A comunidade internacional refere que os acontecimentos destes dias vêm causar instabilidade na região, como se para as pessoas palestinianas alguma vez tivesse existido estabilidade ou paz. Dizer isso é ignorar por completo o dia-a-dia de um povo colonizado e ocupado, é viver cómoda e confortavelmente com a tentativa de limpeza étnica e genocídio do povo palestiniano. Não é surpreendente que os estados e líderes políticos europeus apoiem e defendam o colonizador, já que Israel é um projecto colonial criado pelo "ocidente". Não é também surpreendente que as forças de resistência palestiniana sejam denominadas de terroristas, todas as forças de libertação das ex-colónias europeias o foram. Todo o movimento que resiste ao imperialismo é apelidado de terrorismo.

Os líderes europeus dizem que Israel tem o direito de se defender, mas, independentemente das atrocidades cometidas contra o povo palestiniano, a este nunca foi dado o direito de resistir, de se defender, de se libertar. Não cabe ao colonizador, nem ao "ocidente", dizer como é que o povo palestiniano pode resistir, que nível de violência é aceitável usar para se libertar da força opressora. A descolonização é violenta porque a colonização é violenta, porque o opressor é violento. A descolonização não é teórica, não é abstracta, não é uma construção intelectual. É real, explode, sangra, dói. Mas o que a torna violenta é a recusa do colonizador em cessar o seu poder opressor sobre o povo e sobre o território. Ainda que seja violenta, a violência de quem luta para se libertar nunca pode ser comparada à de quem oprime.

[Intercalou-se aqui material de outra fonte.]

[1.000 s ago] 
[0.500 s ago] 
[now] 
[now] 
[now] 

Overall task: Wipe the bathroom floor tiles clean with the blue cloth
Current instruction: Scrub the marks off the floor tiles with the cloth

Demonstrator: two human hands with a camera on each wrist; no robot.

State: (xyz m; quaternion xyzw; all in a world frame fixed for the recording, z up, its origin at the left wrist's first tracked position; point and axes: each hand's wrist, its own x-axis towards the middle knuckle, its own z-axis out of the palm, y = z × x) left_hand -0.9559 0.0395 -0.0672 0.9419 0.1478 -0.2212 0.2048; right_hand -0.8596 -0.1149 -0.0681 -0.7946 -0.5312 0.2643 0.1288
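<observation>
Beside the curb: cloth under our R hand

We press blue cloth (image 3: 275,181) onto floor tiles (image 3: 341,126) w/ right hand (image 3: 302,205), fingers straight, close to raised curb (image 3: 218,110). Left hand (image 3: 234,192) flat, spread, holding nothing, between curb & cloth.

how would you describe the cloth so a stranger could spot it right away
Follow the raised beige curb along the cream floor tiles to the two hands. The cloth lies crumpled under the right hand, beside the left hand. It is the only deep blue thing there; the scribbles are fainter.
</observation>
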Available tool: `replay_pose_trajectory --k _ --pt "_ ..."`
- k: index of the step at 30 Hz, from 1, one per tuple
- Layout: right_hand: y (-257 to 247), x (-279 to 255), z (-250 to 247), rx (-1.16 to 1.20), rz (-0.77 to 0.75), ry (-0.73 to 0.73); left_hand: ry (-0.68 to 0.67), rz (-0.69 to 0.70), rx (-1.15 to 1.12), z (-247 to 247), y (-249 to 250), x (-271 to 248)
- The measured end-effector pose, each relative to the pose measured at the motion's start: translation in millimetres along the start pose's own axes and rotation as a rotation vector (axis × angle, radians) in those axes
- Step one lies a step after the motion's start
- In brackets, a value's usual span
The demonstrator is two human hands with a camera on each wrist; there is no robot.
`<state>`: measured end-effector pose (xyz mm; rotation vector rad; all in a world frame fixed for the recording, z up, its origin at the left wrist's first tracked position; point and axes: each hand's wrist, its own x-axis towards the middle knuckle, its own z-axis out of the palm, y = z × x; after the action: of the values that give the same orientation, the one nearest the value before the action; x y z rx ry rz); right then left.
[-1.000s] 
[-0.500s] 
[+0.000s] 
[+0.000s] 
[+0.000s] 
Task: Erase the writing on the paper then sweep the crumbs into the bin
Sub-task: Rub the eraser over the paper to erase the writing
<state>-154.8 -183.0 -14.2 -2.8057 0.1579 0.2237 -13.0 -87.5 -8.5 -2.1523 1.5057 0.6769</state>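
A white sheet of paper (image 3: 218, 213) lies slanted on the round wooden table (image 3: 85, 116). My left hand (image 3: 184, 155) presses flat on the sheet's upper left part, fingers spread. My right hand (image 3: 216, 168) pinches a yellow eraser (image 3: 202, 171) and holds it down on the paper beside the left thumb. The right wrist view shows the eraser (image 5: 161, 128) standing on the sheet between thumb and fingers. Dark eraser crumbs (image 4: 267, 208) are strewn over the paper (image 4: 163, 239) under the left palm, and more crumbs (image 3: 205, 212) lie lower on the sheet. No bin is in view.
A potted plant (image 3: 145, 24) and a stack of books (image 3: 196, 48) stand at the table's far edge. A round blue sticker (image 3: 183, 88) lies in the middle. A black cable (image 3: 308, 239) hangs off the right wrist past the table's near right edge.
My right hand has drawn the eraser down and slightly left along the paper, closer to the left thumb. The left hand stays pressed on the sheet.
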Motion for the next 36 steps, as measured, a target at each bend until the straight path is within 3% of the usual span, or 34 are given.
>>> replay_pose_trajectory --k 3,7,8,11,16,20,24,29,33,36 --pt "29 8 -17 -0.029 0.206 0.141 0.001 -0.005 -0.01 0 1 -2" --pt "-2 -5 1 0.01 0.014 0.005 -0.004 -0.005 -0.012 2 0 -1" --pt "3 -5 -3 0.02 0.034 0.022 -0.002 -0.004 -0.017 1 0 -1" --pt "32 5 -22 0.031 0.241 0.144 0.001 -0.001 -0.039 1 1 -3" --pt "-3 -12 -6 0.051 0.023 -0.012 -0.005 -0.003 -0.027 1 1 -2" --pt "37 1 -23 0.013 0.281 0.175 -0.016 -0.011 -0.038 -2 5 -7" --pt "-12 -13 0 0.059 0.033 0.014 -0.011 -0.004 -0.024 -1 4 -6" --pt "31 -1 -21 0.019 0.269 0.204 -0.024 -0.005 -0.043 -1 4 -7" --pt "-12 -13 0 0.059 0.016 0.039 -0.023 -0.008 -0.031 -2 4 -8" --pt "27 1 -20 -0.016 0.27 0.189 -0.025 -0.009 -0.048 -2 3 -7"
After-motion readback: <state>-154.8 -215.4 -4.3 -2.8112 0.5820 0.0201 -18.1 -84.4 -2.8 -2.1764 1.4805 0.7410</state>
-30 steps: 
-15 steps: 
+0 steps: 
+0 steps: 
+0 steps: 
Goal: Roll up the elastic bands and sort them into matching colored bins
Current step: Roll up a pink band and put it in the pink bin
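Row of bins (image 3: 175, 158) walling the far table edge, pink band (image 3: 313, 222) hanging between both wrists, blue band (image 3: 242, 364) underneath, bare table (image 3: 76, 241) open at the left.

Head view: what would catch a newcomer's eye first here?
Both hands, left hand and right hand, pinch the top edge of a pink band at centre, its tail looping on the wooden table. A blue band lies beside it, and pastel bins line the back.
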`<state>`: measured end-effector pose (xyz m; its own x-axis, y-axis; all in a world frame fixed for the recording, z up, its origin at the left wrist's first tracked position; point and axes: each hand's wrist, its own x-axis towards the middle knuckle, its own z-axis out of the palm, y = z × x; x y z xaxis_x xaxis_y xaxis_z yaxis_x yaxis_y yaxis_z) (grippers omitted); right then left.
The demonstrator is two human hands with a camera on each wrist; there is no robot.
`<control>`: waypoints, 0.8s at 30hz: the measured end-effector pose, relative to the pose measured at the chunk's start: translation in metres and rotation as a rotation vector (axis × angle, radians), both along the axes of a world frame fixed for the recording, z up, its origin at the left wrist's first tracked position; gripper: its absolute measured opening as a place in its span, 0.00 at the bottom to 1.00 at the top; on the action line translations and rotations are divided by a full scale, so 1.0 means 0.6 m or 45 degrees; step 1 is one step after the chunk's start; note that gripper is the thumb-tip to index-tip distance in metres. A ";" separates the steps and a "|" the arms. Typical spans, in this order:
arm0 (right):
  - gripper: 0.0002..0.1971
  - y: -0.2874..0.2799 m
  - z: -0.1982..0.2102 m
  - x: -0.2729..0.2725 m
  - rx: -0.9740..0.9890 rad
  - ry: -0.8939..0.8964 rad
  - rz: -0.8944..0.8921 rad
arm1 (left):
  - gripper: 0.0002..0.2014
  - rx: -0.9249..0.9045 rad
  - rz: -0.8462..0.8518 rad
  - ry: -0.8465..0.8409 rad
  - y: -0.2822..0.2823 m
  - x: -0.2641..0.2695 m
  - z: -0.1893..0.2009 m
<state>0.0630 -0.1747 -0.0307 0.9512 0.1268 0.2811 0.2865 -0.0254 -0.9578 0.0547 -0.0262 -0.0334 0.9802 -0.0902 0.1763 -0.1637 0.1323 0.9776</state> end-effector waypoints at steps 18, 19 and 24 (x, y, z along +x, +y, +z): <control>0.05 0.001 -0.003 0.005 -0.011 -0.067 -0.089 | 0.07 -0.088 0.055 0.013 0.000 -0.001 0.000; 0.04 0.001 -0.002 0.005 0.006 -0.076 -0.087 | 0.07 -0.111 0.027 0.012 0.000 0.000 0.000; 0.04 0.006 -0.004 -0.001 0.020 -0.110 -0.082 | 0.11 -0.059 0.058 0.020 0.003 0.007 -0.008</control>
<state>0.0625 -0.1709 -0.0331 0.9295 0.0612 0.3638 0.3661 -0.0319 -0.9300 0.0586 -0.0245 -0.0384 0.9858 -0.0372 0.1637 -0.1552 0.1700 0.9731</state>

Independentemente do massacre a decorrer em Gaza neste momento, a resistência armada palestiniana não legitima a violência de Israel nem esse massacre. A violência colonial é prévia à resistência, não começou hoje como retaliação, é diária, simplesmente não é notícia porque é normalizada e branqueada. O número de mortes em Gaza que não pára de aumentar não é consequência do estado de Israel a defender-se a si próprio, é consequência do estado de Israel a recusar pôr um fim ao projecto colonial e de ocupação da Palestina. Não é possível cometer crimes contra a humanidade, violar direitos humanos, ocupar, roubar, matar, prender, destruir, terra e povo, e ainda assim dizer que o que aconteceu hoje é sem precedentes. Sem precedentes para quem?

Como pessoas europeias e brancas temos o dever de nos informarmos de forma crítica, de não nos deixarmos endoutrinar por moralismos eurocêntricos, de exigir a quem nos representa politicamente a tão prometida descolonização, que inclui o boicote a Israel e o apoio à libertação da Palestina. A Palestina será livre porque o povo palestiniano tem o direito a ser livre.